Please see below for the latest installment of our interview series, A View From the Top. This series features interviews with C-suite leadership of private equity-backed portfolio companies. This installment features Steven Windwer, president and CEO of Bay State Physical Therapy. To recommend a leader for a future interview, email Holly Buckley at hbuckley@mcguirewoods.com.

As a reminder, our 17th annual Healthcare and Life Sciences Private Equity and Finance Conference is February 19 and 20 in Chicago. The save the date is available here. Please contact us for more information or to indicate an interest in participating on a panel.

Q: Your organization recently transitioned to working with a private equity firm. How was your business evolving leading up to this partnership?

Dr. Steven Windwer: We were growing at a very fast pace. Over the past several years, we made a concerted effort to grow the people and infrastructure of the business to the point where we felt it was a platform business.

In our space, we are one of the larger privately owned practices in the country. Since the tailwinds for physical therapy are so strong, there is a lot of activity in the space. We have received calls and emails from folks interested in our business for the past four or five years.
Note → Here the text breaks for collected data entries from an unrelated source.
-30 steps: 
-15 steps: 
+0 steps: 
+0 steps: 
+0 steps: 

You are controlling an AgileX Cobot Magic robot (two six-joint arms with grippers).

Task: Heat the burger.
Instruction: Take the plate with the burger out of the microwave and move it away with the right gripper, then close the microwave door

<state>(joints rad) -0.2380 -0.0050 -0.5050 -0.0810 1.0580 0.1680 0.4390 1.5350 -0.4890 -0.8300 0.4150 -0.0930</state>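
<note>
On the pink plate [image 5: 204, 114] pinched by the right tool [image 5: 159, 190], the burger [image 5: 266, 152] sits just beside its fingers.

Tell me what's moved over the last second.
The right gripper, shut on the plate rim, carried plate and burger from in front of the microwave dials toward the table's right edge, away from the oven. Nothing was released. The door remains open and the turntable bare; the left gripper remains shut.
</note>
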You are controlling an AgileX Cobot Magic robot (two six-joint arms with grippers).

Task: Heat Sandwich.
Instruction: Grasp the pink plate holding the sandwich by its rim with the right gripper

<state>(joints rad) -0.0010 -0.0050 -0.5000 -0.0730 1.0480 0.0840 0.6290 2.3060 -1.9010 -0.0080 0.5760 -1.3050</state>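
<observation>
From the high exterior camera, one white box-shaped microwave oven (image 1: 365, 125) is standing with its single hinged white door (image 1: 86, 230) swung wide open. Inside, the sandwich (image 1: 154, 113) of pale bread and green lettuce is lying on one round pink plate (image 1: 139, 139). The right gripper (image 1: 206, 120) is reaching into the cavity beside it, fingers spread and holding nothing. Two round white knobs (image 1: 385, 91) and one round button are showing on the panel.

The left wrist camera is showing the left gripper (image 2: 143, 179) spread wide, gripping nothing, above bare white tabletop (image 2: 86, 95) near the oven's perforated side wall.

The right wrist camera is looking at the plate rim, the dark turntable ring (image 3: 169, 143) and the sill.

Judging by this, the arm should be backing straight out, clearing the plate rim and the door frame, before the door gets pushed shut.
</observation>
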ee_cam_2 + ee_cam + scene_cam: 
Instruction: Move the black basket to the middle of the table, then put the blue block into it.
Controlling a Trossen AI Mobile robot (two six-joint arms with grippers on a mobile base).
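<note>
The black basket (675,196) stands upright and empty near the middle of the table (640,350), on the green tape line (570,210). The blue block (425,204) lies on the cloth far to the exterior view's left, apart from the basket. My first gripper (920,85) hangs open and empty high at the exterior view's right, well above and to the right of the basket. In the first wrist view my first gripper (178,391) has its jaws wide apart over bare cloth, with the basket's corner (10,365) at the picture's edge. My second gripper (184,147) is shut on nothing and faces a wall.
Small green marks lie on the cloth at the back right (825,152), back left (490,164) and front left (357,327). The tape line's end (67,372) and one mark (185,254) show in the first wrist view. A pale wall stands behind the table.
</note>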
Q: What led you to decide to make the transition?

SW: The decision essentially came from the marketplace telling us we should think about pursuing a partner. We were large, had market share and market dominance, had a proven track record and had built a platform business. As a result, we believed we should think about pursuing a transaction, either with a larger, established and more national physical therapy business or become that platform ourselves.

There was some internal transition in the business, and I was also thinking about my age and how to have a succession plan for myself. In addition, there was consideration of what was happening in the marketplace in general. This included the thought that the money markets wouldn’t remain as strong, meaning the stock markets might eventually crash and valuations could become depressed. I felt an internal tension telling me the timing felt right. My concern was that while we could continue to grow, during that period, the entire marketplace could shift dramatically.

It seemed all of these factors happening simultaneously made it a good time to think about and move ahead with a transaction.

Q: How did you identify the firm you wanted to partner with?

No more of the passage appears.